#### What this task involves:
Leave out every picture, and restate word for word only the lines from the one containing "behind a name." through the end of the material.

#### Listed entries:
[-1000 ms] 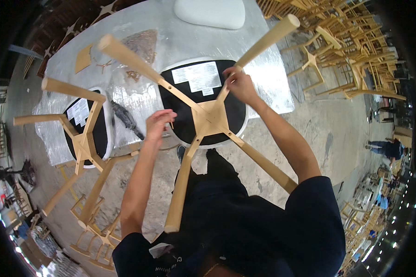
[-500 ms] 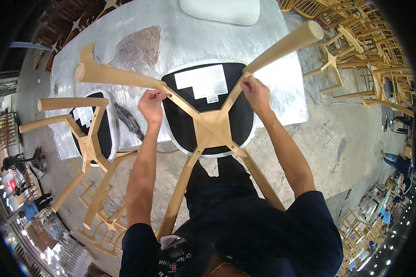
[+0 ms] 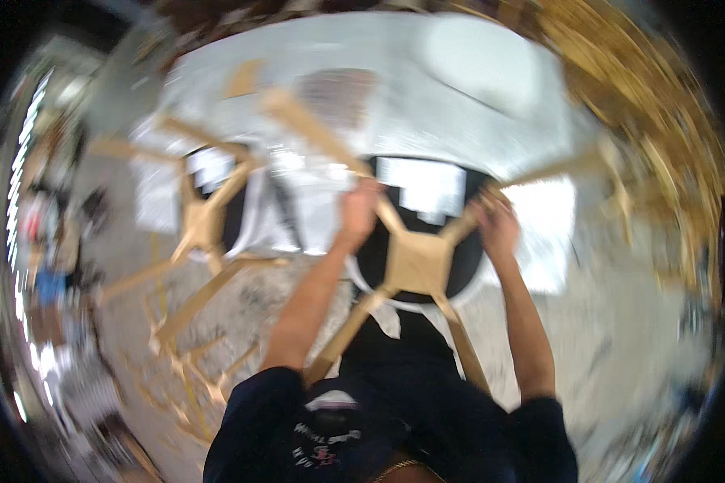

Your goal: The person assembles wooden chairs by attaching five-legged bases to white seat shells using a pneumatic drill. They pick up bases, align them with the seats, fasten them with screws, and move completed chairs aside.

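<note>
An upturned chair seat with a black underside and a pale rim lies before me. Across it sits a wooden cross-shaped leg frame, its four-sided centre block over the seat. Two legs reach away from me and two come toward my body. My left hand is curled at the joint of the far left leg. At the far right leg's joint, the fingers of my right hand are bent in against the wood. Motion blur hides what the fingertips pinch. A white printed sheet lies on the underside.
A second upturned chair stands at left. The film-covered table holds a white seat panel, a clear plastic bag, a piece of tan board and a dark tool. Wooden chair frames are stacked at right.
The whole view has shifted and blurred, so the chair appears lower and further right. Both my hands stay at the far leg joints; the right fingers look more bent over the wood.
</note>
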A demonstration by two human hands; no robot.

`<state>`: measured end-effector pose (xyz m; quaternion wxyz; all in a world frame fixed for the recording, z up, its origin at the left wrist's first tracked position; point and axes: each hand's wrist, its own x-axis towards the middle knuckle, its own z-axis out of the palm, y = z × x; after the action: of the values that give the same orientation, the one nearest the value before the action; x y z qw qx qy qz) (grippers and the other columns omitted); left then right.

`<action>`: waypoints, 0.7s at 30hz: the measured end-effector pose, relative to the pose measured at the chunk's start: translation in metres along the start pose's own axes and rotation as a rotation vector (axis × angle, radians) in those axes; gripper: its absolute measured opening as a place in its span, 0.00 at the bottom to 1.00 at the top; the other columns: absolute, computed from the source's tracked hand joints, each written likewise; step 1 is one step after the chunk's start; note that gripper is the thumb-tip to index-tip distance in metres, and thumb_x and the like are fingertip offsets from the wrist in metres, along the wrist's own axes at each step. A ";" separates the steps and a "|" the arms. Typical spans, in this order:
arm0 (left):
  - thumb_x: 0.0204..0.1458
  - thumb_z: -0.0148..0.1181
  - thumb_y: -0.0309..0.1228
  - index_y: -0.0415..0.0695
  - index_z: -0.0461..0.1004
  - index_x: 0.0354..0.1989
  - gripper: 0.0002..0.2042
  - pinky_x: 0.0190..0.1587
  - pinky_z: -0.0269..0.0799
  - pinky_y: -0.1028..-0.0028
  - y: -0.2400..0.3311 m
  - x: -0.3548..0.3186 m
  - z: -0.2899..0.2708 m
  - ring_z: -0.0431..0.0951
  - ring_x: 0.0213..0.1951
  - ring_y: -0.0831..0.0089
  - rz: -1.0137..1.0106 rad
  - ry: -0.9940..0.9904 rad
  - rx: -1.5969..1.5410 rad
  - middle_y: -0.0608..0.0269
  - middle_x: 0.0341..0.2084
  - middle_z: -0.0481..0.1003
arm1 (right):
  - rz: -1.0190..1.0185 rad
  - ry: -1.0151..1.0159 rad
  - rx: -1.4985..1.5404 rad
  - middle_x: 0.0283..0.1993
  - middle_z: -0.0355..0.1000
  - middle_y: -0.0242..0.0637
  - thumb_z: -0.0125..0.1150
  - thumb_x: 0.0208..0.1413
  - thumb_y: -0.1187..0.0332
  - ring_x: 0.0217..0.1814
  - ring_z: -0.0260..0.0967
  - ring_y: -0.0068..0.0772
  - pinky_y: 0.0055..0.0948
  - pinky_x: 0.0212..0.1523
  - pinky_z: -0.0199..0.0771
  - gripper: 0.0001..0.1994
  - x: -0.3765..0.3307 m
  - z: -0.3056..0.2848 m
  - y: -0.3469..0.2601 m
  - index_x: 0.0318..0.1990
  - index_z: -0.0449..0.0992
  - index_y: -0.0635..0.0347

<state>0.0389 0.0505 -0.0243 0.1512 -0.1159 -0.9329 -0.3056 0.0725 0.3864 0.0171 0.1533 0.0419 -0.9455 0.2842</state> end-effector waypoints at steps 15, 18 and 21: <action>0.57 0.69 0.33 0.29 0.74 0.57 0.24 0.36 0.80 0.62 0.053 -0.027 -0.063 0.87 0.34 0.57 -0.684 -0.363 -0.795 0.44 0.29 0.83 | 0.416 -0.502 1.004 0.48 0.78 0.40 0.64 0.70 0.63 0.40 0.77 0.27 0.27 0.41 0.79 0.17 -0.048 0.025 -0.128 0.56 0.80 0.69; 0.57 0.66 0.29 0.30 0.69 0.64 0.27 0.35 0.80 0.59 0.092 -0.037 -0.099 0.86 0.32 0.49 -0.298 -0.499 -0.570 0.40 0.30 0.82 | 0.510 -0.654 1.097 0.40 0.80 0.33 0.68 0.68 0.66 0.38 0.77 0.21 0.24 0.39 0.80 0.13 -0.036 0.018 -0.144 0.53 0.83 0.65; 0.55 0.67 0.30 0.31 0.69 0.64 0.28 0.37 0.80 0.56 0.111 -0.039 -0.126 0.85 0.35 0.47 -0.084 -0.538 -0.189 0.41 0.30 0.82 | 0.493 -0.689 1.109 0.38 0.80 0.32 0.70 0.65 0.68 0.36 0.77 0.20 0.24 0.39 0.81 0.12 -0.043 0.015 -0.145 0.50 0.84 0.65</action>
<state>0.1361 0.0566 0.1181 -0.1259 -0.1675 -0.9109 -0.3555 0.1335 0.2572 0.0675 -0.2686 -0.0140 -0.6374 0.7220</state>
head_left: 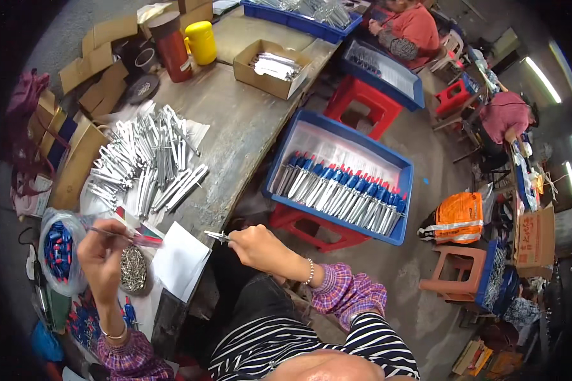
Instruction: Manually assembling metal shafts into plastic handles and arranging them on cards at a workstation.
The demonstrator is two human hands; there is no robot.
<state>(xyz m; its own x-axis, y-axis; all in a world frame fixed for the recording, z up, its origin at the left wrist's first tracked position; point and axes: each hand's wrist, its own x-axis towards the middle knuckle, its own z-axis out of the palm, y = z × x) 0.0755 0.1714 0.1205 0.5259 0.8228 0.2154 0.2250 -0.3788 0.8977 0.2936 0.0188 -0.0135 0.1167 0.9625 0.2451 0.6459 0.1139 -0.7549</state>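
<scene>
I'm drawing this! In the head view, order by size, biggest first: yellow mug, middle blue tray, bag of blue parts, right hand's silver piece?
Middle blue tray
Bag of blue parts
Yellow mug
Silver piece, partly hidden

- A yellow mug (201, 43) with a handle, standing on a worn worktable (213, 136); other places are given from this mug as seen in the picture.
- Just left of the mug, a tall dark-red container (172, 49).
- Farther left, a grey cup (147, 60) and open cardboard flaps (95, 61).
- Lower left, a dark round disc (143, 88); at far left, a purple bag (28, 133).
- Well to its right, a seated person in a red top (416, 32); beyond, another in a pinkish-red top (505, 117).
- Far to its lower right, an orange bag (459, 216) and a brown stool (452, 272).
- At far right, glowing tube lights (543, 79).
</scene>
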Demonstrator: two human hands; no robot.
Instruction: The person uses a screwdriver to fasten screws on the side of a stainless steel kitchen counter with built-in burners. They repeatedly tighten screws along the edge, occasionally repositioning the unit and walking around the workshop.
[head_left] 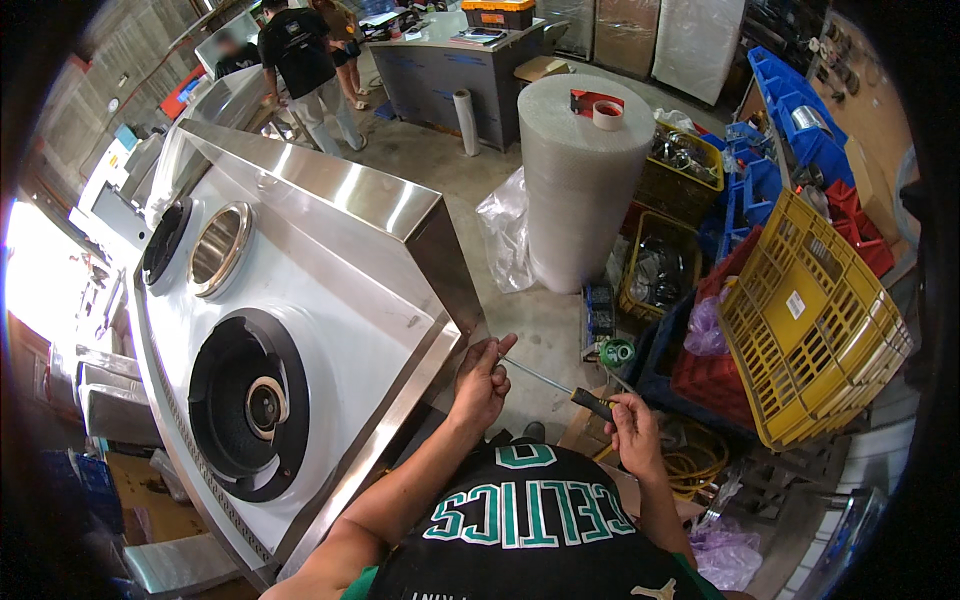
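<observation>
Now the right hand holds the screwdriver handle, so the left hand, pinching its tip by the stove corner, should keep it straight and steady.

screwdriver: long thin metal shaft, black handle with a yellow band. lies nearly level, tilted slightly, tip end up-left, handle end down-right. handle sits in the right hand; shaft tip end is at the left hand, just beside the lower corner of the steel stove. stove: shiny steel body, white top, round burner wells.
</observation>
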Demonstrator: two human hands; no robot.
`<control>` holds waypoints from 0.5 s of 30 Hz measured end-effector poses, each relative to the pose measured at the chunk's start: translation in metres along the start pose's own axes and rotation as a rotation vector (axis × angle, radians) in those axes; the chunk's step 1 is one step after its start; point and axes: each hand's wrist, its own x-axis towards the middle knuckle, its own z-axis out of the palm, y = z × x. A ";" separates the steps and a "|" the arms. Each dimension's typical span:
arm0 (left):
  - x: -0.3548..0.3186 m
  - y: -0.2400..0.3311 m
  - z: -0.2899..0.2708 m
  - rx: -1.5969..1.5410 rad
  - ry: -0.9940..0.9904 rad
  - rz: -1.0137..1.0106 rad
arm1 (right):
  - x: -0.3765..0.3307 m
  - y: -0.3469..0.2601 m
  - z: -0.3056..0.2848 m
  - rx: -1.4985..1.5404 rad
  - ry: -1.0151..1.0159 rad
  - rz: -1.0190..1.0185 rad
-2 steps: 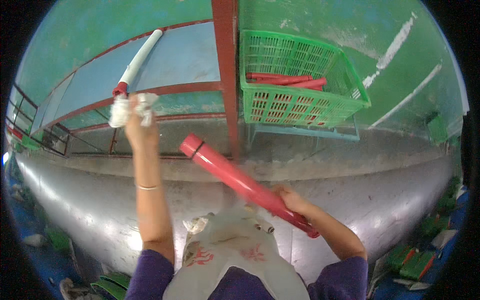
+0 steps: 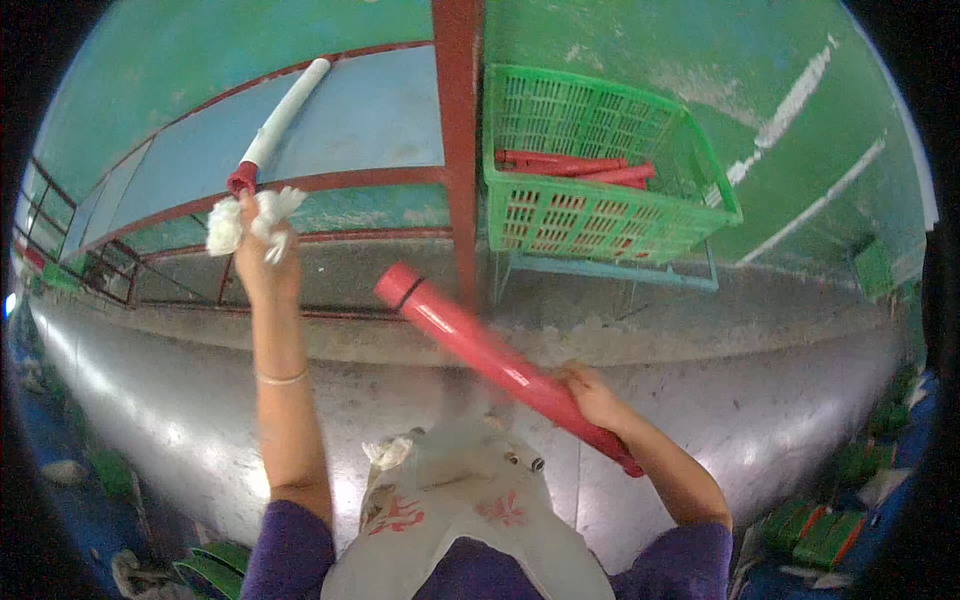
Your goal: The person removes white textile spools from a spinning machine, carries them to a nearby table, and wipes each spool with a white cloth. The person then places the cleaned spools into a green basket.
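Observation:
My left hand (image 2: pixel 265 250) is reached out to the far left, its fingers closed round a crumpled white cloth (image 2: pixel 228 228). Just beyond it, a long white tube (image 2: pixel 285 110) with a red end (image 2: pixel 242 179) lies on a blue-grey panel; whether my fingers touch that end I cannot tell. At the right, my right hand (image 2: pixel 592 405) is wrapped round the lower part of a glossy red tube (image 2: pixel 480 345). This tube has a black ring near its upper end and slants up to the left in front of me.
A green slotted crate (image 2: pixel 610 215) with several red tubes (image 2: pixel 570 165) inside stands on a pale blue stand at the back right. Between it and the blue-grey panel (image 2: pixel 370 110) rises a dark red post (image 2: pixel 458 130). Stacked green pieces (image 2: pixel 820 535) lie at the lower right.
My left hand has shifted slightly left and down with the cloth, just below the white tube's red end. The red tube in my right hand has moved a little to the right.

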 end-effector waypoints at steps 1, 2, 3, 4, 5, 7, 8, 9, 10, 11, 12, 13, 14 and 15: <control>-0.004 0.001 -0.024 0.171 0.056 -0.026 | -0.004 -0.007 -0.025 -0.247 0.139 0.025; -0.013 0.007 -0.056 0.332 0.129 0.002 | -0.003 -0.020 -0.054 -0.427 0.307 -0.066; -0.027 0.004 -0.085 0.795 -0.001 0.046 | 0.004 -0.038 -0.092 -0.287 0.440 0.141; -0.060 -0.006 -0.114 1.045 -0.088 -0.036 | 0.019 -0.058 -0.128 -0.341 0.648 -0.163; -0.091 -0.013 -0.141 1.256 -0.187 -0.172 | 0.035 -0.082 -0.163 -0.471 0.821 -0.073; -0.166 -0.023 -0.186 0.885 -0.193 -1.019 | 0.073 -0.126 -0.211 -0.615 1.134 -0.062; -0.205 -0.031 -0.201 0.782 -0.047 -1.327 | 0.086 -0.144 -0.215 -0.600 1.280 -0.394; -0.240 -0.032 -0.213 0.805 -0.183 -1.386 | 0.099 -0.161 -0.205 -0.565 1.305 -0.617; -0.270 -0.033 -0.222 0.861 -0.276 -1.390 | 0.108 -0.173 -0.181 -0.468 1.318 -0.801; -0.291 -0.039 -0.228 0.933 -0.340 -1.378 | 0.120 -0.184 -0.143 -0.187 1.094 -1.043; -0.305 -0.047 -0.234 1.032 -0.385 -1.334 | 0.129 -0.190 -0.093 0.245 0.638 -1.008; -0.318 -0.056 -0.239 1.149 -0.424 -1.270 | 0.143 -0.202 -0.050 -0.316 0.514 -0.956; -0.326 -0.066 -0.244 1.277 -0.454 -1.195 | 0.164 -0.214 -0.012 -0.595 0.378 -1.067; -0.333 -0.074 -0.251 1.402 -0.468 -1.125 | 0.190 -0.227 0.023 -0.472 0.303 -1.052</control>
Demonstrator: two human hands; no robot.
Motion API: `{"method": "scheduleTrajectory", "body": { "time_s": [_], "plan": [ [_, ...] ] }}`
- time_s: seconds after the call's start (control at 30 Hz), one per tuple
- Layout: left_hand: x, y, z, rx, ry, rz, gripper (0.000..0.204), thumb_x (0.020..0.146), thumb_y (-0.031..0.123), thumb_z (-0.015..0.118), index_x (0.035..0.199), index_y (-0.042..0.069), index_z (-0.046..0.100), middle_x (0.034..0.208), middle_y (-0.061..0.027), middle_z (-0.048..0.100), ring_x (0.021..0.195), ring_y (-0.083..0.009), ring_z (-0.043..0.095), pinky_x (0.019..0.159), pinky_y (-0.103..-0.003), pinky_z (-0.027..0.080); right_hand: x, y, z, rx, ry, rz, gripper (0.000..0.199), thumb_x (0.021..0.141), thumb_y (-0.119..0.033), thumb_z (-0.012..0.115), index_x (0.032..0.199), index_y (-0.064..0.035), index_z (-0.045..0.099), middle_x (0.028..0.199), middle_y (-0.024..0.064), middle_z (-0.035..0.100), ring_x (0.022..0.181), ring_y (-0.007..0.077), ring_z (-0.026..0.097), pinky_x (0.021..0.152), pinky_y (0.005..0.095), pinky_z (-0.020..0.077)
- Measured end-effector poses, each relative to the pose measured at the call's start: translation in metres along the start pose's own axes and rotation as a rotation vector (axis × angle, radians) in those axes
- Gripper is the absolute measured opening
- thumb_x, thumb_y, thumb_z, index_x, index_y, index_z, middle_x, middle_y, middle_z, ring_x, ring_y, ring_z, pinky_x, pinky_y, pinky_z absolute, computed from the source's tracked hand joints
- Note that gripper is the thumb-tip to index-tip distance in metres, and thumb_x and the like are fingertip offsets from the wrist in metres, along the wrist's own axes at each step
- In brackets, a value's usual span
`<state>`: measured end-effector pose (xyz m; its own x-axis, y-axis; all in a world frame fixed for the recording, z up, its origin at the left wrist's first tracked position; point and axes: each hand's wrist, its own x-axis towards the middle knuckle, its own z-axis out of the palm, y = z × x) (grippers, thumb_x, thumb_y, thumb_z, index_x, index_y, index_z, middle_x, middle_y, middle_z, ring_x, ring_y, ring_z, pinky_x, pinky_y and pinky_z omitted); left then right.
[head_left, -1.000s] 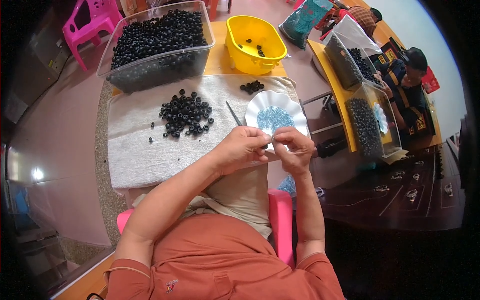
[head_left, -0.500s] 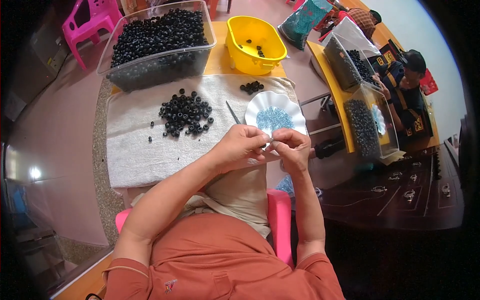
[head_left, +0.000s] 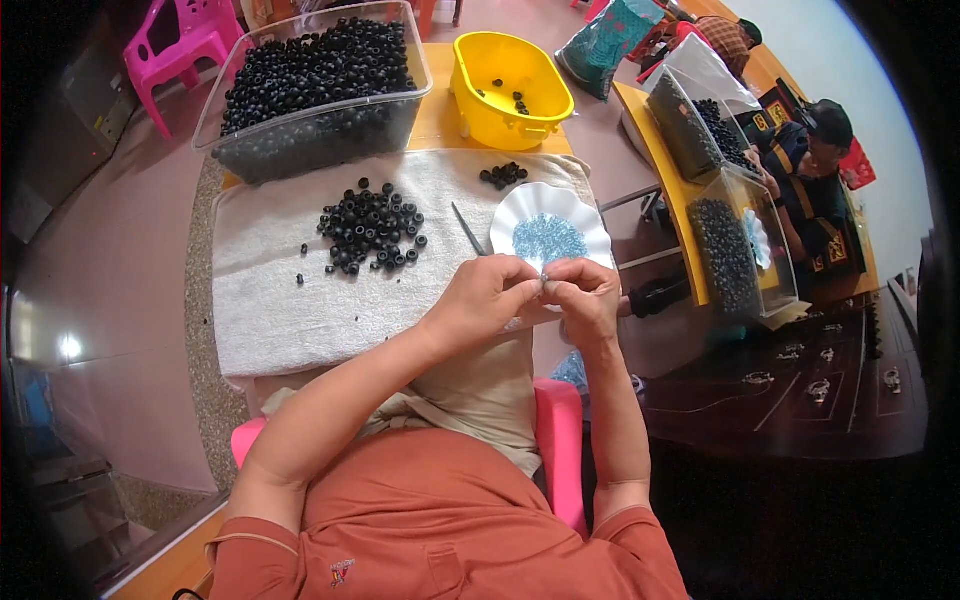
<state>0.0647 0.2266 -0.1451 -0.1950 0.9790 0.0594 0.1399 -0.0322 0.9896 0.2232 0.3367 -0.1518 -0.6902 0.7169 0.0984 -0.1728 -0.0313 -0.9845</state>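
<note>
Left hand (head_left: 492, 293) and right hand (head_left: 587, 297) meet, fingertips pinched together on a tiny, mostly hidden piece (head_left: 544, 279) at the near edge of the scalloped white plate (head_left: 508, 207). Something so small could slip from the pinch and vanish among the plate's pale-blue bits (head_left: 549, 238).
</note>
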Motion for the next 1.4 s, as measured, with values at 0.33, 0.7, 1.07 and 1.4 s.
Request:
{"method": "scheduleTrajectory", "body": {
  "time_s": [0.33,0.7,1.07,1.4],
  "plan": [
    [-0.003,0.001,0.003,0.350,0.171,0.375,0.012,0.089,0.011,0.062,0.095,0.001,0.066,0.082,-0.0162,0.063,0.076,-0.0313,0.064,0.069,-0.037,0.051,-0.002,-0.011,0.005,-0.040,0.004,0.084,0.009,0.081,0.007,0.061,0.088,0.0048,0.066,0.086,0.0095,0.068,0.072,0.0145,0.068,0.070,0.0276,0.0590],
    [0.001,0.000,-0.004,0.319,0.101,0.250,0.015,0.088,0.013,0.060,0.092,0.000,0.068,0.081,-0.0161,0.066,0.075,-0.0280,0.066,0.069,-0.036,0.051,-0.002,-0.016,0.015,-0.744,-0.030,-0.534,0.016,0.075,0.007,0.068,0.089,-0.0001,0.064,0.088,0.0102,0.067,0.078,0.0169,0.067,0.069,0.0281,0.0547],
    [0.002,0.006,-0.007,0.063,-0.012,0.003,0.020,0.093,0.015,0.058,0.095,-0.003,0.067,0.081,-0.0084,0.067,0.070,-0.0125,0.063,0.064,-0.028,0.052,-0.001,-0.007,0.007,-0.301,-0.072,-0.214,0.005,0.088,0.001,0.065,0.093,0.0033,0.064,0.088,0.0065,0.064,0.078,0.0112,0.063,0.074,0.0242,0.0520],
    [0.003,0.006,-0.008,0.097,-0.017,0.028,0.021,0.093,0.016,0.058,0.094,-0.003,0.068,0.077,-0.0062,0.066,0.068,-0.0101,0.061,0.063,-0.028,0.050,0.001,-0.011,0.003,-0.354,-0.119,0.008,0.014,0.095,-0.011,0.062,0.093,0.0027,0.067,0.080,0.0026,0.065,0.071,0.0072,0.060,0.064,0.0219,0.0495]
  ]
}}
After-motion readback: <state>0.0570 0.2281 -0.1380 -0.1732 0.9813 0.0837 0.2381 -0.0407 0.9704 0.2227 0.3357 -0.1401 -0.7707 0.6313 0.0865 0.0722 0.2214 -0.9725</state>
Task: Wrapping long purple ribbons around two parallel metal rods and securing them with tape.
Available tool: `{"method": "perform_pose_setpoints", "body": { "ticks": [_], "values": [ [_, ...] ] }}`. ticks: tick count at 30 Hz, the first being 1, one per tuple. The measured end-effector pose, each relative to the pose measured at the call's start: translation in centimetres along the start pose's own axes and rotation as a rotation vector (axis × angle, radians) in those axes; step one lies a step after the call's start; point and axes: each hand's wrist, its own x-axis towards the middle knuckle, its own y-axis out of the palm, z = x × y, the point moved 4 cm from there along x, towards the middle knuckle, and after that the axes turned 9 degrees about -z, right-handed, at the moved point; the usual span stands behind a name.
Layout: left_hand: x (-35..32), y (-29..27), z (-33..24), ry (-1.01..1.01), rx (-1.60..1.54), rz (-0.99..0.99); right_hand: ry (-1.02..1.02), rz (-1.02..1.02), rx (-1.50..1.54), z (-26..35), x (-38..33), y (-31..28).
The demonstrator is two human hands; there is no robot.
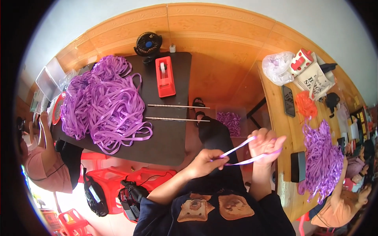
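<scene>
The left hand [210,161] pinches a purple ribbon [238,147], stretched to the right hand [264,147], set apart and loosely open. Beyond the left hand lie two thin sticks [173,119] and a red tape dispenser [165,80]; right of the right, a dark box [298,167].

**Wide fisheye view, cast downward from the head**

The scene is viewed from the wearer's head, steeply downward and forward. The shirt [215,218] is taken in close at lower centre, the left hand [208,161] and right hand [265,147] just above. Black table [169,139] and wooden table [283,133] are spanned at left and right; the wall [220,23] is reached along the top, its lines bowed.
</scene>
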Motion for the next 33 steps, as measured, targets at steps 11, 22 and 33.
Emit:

#### Solution below:
Available tool: `{"method": "perform_pose_setpoints", "body": { "ticks": [_], "values": [ [_, ...] ] }}`. ticks: tick count at 30 Hz, the first being 1, one per tuple. The measured end-effector pose, each relative to the pose measured at the call's start: translation in centimetres along the start pose's own axes and rotation as a rotation vector (axis × angle, radians) in those axes; step one lies a step after the call's start; point and axes: each hand's wrist, its own x-axis towards the middle knuckle, its own y-axis out of the palm, z = x × y, the point moved 4 cm from there along x, towards the middle knuckle, and after that the axes turned 9 degrees about -z, right-handed, at the moved point; the usual span stands behind a name.
Layout: left_hand: x (-35..32), y (-29..27), z (-33..24), ry (-1.01..1.01), rx (-1.60..1.54), rz (-0.99..0.99); right_hand: ry (-1.02..1.02), rz (-1.02..1.02), rx (-1.50..1.54), z (-26..35), x (-38..33), y (-31..28).
The demonstrator is two human hands; there is no robot.
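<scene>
The left hand [210,161] pinches a purple ribbon [238,147], stretched to the right hand [264,147], set apart and loosely open. Beyond the left hand lie two thin sticks [173,119] and a red tape dispenser [165,80]; right of the right, a dark box [298,167].

**Wide fisheye view, cast downward from the head**

The scene is viewed from the wearer's head, steeply downward and forward. The shirt [215,218] is taken in close at lower centre, the left hand [208,161] and right hand [265,147] just above. Black table [169,139] and wooden table [283,133] are spanned at left and right; the wall [220,23] is reached along the top, its lines bowed.
</scene>
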Motion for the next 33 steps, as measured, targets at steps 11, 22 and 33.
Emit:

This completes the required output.